■ Exercise ■
Everything in the records below from the line containing "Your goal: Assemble" through the line containing "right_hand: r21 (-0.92" is to be reproduced exactly, those two lines included; no picture is to be copied.
(Information provided)
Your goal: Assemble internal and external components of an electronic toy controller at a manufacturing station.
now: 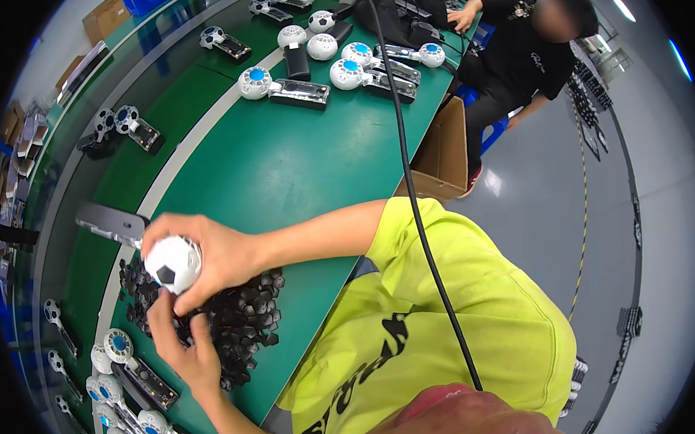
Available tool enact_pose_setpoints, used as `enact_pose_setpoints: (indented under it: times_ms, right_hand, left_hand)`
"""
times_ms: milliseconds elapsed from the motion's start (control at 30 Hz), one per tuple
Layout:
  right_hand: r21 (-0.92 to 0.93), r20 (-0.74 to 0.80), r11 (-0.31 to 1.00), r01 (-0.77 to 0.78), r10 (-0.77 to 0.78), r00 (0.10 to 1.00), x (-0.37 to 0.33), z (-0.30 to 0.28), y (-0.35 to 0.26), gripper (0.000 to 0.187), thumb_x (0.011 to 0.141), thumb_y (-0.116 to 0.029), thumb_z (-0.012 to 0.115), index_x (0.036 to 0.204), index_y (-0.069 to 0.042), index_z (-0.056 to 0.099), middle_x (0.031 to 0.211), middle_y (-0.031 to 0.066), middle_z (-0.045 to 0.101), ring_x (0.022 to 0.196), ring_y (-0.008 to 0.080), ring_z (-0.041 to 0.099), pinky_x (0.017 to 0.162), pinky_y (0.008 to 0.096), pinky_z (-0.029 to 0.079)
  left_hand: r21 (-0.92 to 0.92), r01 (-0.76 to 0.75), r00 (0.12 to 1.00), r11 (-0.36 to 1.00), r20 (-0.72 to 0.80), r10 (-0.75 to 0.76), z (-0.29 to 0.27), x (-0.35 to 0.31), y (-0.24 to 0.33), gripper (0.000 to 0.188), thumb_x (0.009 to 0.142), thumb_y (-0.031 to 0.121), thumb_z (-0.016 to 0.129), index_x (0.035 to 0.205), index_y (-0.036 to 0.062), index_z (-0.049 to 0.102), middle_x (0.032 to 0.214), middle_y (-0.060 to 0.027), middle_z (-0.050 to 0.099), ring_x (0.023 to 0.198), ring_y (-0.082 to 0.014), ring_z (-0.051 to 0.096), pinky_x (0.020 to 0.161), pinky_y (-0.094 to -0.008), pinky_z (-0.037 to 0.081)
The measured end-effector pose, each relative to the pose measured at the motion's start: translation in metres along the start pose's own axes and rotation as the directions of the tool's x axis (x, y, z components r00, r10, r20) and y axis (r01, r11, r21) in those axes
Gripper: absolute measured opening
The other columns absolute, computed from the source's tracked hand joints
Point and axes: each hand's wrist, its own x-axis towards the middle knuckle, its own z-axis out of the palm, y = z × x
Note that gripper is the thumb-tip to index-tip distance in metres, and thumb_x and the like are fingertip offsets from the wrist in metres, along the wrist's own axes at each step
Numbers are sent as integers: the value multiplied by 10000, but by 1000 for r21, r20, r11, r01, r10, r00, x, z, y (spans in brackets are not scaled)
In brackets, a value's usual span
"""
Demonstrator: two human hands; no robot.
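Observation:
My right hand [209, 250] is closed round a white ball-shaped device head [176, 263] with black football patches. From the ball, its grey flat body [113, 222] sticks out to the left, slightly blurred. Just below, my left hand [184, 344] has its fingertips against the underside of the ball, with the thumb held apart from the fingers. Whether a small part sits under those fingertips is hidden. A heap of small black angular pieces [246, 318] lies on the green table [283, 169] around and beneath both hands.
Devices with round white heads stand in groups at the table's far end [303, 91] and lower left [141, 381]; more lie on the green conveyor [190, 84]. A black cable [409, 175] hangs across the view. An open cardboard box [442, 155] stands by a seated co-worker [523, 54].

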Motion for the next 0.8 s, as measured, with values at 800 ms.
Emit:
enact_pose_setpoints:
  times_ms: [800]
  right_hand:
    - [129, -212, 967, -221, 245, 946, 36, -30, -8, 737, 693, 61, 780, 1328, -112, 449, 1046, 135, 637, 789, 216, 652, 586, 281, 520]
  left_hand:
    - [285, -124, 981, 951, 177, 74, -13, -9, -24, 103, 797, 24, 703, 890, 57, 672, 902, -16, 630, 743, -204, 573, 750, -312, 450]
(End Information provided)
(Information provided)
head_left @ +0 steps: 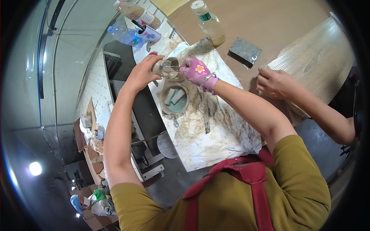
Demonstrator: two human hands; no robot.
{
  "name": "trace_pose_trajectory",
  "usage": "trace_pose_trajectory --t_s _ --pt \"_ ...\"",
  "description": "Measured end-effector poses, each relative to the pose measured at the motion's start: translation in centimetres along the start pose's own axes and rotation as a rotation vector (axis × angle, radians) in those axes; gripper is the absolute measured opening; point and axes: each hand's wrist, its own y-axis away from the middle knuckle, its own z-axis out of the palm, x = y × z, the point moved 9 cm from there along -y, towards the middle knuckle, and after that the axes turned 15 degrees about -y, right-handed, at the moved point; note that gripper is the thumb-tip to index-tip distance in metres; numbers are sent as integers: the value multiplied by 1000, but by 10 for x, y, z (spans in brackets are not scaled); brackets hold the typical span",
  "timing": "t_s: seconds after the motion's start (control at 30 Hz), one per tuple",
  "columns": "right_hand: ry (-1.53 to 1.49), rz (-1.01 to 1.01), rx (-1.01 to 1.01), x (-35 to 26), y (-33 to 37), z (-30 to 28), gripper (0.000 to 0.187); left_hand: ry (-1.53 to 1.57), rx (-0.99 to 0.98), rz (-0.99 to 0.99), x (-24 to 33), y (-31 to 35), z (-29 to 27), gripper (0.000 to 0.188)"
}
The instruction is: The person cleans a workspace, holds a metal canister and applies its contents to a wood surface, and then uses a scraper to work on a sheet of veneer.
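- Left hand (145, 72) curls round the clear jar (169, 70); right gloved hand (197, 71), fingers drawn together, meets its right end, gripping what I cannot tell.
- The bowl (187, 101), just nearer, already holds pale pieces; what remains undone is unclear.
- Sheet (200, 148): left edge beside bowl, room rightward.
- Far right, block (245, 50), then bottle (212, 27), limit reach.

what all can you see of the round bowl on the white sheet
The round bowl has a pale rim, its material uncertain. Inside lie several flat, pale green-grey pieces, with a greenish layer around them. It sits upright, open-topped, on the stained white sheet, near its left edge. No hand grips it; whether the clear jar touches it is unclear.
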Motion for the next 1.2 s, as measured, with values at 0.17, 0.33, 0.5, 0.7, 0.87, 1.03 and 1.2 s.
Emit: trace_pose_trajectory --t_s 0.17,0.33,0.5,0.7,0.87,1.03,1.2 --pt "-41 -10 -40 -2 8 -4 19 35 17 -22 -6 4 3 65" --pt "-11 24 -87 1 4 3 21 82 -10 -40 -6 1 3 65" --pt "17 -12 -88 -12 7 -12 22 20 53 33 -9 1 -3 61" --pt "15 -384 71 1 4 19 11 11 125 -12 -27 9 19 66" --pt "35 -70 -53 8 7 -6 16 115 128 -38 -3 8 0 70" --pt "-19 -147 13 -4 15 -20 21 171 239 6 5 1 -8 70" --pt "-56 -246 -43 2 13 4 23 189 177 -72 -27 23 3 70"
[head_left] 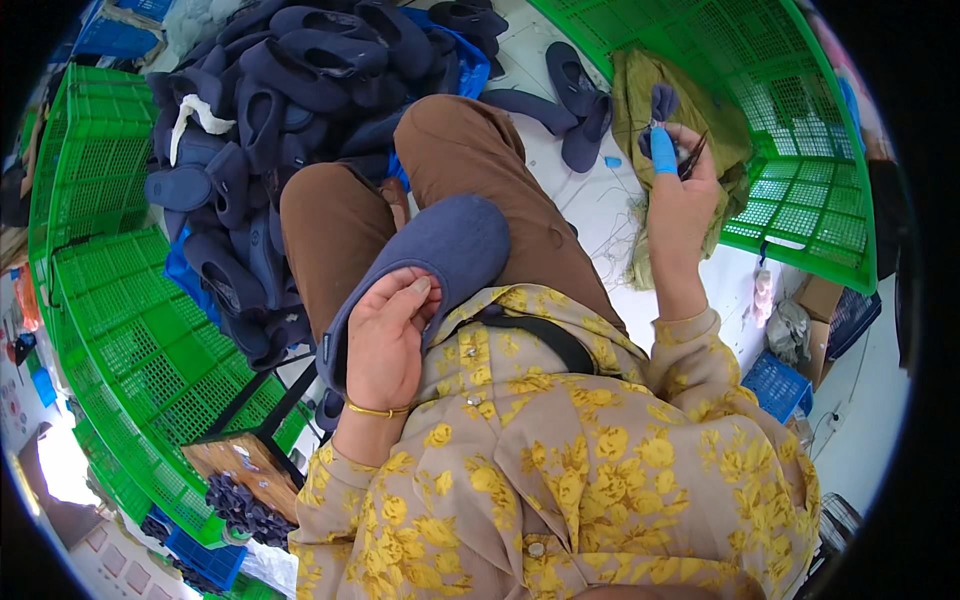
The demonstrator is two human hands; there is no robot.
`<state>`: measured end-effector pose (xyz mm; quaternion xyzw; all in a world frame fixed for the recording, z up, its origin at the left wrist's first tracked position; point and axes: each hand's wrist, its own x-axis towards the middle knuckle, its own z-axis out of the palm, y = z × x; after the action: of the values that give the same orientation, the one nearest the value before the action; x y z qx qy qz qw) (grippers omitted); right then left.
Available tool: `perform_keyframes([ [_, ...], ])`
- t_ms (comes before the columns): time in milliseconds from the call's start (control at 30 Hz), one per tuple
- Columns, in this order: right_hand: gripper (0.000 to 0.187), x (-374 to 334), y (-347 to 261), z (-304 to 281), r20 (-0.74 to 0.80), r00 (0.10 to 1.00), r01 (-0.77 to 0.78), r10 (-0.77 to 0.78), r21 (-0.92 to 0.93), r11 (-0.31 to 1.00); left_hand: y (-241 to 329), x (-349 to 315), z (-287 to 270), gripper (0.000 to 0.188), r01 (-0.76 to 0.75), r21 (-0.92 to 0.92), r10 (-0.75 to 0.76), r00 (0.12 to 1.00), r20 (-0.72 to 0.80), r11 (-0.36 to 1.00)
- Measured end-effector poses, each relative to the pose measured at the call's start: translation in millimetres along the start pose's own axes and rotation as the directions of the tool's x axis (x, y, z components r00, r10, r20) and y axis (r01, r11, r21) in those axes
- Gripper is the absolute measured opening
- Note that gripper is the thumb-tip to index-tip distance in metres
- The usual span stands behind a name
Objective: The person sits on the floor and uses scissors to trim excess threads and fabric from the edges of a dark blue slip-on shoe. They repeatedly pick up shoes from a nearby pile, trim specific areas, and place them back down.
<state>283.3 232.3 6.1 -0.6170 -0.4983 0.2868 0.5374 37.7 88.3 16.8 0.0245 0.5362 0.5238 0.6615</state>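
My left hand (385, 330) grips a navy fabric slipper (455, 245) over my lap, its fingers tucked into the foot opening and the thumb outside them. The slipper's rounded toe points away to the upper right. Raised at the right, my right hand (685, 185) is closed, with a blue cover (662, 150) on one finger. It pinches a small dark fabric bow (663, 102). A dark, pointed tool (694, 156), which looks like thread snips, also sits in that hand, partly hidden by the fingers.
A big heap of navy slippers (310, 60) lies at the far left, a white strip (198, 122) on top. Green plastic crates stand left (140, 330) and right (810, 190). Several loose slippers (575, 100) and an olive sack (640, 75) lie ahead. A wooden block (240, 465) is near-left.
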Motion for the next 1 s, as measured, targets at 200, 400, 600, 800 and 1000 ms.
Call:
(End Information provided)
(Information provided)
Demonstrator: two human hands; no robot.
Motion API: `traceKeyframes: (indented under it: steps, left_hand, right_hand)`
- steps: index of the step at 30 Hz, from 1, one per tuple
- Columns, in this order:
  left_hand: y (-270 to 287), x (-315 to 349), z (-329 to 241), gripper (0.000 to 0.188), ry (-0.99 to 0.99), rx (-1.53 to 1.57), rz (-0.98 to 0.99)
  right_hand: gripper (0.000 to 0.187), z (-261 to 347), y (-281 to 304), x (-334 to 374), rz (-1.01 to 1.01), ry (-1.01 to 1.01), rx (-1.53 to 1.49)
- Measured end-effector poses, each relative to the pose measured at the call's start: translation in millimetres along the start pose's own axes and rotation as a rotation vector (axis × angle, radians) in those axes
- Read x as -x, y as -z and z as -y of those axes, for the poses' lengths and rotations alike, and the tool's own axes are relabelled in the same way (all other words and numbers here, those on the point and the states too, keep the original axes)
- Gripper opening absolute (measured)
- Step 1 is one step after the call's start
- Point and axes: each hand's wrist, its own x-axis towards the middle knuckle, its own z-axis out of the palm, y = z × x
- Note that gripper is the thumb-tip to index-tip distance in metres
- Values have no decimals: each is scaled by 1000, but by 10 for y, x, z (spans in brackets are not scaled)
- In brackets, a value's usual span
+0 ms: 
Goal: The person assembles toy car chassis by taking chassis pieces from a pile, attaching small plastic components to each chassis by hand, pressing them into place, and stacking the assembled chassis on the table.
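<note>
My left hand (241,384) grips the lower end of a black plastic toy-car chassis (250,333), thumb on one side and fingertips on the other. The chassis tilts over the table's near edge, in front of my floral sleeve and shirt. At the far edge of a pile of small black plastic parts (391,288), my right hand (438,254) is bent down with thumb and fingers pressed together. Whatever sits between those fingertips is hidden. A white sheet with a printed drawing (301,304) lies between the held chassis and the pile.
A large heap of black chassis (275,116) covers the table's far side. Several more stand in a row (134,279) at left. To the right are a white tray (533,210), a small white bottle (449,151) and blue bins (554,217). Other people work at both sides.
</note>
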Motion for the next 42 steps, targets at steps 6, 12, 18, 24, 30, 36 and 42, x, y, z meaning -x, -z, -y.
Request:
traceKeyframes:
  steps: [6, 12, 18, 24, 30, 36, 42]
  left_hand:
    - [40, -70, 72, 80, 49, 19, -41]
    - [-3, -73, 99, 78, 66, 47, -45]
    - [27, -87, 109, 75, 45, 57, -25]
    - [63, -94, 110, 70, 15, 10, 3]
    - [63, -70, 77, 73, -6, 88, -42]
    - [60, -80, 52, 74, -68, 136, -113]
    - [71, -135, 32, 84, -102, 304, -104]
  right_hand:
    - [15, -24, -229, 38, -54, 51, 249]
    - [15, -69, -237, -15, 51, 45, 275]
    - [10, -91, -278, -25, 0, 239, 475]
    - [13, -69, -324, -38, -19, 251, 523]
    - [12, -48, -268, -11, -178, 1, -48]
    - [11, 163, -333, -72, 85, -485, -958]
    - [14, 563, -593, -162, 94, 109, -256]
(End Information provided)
■ Written solution ■
Your goal: Assemble internal and external components of an electronic toy controller at a manufacturing station.
now: 
Available tool enact_pose_setpoints, used as `enact_pose_setpoints: (indented under it: times_ms, right_hand, left_hand)`
"""
times_ms: milliseconds elapsed from the motion's start (control at 30 Hz), one per tuple
Layout:
  right_hand: r21 (-0.92 to 0.93), r20 (-0.74 to 0.80), r11 (-0.31 to 1.00), r01 (-0.77 to 0.78), r10 (-0.77 to 0.78), r00 (0.10 to 1.00), x (-0.37 to 0.33), z (-0.30 to 0.28), y (-0.35 to 0.26), gripper (0.000 to 0.187), thumb_x (0.011 to 0.141), thumb_y (-0.116 to 0.029), thumb_z (-0.012 to 0.115), index_x (0.036 to 0.204), index_y (-0.069 to 0.042), index_z (-0.056 to 0.099), middle_x (0.031 to 0.211), middle_y (-0.031 to 0.066), middle_z (-0.045 to 0.101), ring_x (0.022 to 0.196), ring_y (-0.008 to 0.080), ring_z (-0.041 to 0.099), pinky_x (0.017 to 0.162), pinky_y (0.008 to 0.096), pinky_z (-0.029 to 0.079)

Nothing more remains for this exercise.